Иззи чувствует, что я готова дать задний ход, и шипит мне в ухо:
– Даже и не думай! Один билетик – сотня баксов, и без возврата!
– Большое спасибо! Это просто здорово! Я, правда, еще не знаю, с кем пойти… – лепечу я.
– Например, с кем-нибудь из «Золотых Парней»? – предлагает Иззи.
– В субботу вечером? Они на работе.
– Ах да. И Синди с Лейлой, наверно, тоже, – соображает она.
– Тогда пригласи Финна.
– Ты же его терпеть не можешь!
– Разговаривать мне с ним не придется. Мы будем смотреть на сцену. И потом, смотри, – она разворачивает программку и читает: – «Водный мир: шоу на воде и под водой» – как раз в его вкусе!
– Даже не знаю… – вздыхаю я. Финн в моем сознании слишком тесно связан с Зейном: боюсь, встречаться с ним мне будет больно и неловко.
– Должна же ты как-то его отблагодарить за поездку в Красный Каньон – добавляет Иззи.

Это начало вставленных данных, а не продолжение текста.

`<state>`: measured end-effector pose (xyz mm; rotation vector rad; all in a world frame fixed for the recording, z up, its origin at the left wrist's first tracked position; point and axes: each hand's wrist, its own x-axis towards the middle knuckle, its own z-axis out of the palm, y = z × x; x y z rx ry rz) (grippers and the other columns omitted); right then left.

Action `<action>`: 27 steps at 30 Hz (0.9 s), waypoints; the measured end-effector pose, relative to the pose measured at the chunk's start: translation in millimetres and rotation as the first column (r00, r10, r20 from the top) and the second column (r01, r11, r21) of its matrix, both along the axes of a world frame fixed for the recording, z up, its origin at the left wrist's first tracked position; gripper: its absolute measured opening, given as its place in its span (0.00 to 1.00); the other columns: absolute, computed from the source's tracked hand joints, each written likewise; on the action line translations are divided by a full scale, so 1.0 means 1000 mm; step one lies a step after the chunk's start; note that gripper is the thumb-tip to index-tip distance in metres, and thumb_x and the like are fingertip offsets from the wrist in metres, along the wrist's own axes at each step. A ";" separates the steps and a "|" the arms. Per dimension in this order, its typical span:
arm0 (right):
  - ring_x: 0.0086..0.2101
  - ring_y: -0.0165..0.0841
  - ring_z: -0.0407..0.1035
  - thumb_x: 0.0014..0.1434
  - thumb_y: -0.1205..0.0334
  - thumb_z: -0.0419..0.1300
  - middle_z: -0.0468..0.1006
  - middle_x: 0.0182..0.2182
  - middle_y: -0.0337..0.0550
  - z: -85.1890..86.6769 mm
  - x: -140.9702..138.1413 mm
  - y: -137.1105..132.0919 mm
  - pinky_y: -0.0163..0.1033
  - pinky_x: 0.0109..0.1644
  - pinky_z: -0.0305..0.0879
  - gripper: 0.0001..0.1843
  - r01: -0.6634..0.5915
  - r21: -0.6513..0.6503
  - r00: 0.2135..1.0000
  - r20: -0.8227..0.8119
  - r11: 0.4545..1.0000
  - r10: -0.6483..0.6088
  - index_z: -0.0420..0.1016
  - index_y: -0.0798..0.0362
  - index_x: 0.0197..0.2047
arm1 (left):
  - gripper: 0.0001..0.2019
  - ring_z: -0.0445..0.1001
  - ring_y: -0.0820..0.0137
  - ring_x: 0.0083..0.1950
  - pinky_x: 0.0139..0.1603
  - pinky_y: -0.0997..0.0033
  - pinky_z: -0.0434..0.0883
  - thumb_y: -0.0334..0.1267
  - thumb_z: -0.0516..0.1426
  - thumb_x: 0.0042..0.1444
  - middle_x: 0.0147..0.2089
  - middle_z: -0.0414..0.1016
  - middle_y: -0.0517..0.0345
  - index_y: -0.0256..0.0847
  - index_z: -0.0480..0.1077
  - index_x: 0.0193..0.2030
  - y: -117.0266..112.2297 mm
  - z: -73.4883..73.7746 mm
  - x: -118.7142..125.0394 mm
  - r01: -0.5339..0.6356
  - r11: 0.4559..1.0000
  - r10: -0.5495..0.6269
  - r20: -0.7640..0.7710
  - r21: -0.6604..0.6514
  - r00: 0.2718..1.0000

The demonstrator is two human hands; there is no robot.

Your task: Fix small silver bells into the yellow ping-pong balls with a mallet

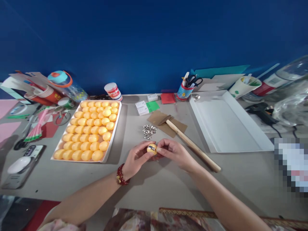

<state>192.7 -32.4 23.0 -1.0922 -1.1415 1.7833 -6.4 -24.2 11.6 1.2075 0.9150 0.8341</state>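
Observation:
Held up over the table is an orange ball [150,151], which looks like a table tennis ball, with shiny silver pieces across its middle. My left hand [137,157] is closed around it from the left, thumb on the near side. At the ball's right edge, the thumb and index finger of my right hand [174,154] are pinched together and touch it; whether a small piece is between them is hidden. Just beyond my hands lies a pile of small silver metal pieces [149,131]. A wooden-handled hammer [192,144] rests to the right, its head on brown sandpaper-like sheets [157,117].
On the left stands a white box [111,141] filled with rows of orange balls. A white lid-like tray [231,125] lies on the right. A phone [24,166], a white jar [113,91], small white boxes [141,108] and a pen cup [184,92] surround the work area.

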 end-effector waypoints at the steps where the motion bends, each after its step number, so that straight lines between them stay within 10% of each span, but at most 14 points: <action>1: 0.34 0.34 0.75 0.58 0.47 0.64 0.79 0.32 0.42 0.000 0.000 0.000 0.40 0.42 0.69 0.17 0.001 0.005 1.000 0.001 1.000 -0.001 0.71 0.53 0.35 | 0.18 0.75 0.61 0.50 0.46 0.66 0.77 0.43 0.62 0.56 0.54 0.75 0.48 0.40 0.75 0.52 0.000 0.000 0.000 0.003 1.000 -0.003 0.001 0.002 1.000; 27: 0.32 0.35 0.74 0.58 0.47 0.64 0.78 0.32 0.42 0.014 -0.003 -0.002 0.40 0.39 0.71 0.15 0.164 0.145 0.978 0.105 0.976 -0.180 0.74 0.52 0.37 | 0.19 0.76 0.69 0.37 0.40 0.69 0.74 0.41 0.62 0.57 0.44 0.78 0.53 0.42 0.72 0.55 0.002 -0.005 -0.001 -0.005 0.998 0.016 0.153 -0.066 0.988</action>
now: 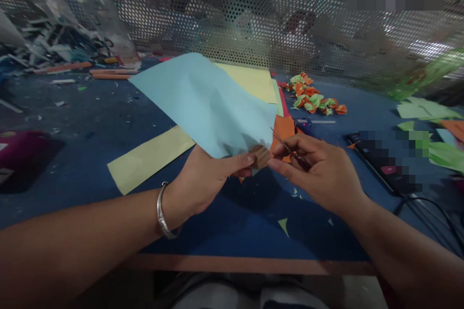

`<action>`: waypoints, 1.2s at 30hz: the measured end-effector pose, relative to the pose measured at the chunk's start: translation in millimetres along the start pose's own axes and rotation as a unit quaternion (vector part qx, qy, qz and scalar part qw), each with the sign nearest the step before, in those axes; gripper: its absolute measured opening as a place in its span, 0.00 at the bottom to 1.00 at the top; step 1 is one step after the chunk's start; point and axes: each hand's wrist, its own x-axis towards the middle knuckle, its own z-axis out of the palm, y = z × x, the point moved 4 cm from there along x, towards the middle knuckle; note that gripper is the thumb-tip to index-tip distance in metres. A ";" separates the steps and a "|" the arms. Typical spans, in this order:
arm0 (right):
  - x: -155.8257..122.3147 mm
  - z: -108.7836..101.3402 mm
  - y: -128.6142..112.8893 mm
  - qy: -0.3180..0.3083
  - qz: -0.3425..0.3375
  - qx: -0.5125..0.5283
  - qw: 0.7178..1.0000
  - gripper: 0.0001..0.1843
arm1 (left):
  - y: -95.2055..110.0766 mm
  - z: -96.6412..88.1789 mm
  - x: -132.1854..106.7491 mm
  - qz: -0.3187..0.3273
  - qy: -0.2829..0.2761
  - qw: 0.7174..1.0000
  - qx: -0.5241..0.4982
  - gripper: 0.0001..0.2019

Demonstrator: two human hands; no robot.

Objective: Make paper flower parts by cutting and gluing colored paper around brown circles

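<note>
A large light blue sheet of paper (203, 96) rises at a slant above the table. My left hand (210, 174) pinches its near corner between thumb and fingers, together with a small brown striped piece (261, 155) that lies against the paper. My right hand (315, 169) is closed around a thin, dark pointed tool (286, 146), its tip sticking out up and left beside the sheet's right edge. Whether it is a pair of small scissors cannot be made out. The right fingertips are close to the brown piece.
Yellow paper (250, 82), a pale yellow strip (152, 159) and orange paper (283, 130) lie around the blue sheet. Small orange and green paper flowers (315, 96) are heaped behind. A phone (384, 164) with a cable is at right, a bottle (108, 24) at back left, a perforated metal screen (174, 14) behind.
</note>
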 end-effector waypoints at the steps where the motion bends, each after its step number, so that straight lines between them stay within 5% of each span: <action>1: 0.4 0.2 0.1 0.001 0.005 0.007 1.000 0.07 | 0.0 0.1 0.2 -0.001 0.002 1.000 -0.001 0.15; 8: 2.7 2.7 3.4 0.004 0.074 0.101 0.992 0.12 | -1.1 2.0 -2.8 -0.014 0.000 1.000 -0.004 0.14; 21: -1.5 22.0 23.1 0.019 0.183 0.334 0.924 0.21 | -4.8 -2.0 -0.7 -0.006 0.018 1.000 -0.006 0.17; 36: -3.1 20.4 17.5 0.021 0.139 0.260 0.955 0.18 | 1.1 -3.3 0.3 0.041 0.054 0.998 0.011 0.13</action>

Ну, это просто низость – играть на моей врожденной вежливости!
– «Дворец Цезаря» совсем рядом, – продолжает она. – Сходи в аквариум и поговори с Финном. Чего ждать?
Меня вдруг охватывает желание снова увидеть зелено-голубую мглу аквариума. Да и сам Финн… почему бы и нет? В прошлый раз с ним было весело. Может быть, он поможет мне выйти из депрессии? Да и вообще, все лучше, чем мрачно наблюдать, как Иззи обхаживает Рида. Вон она уже слизывает у него с подбородка пятно кетчупа – господи ты боже мой!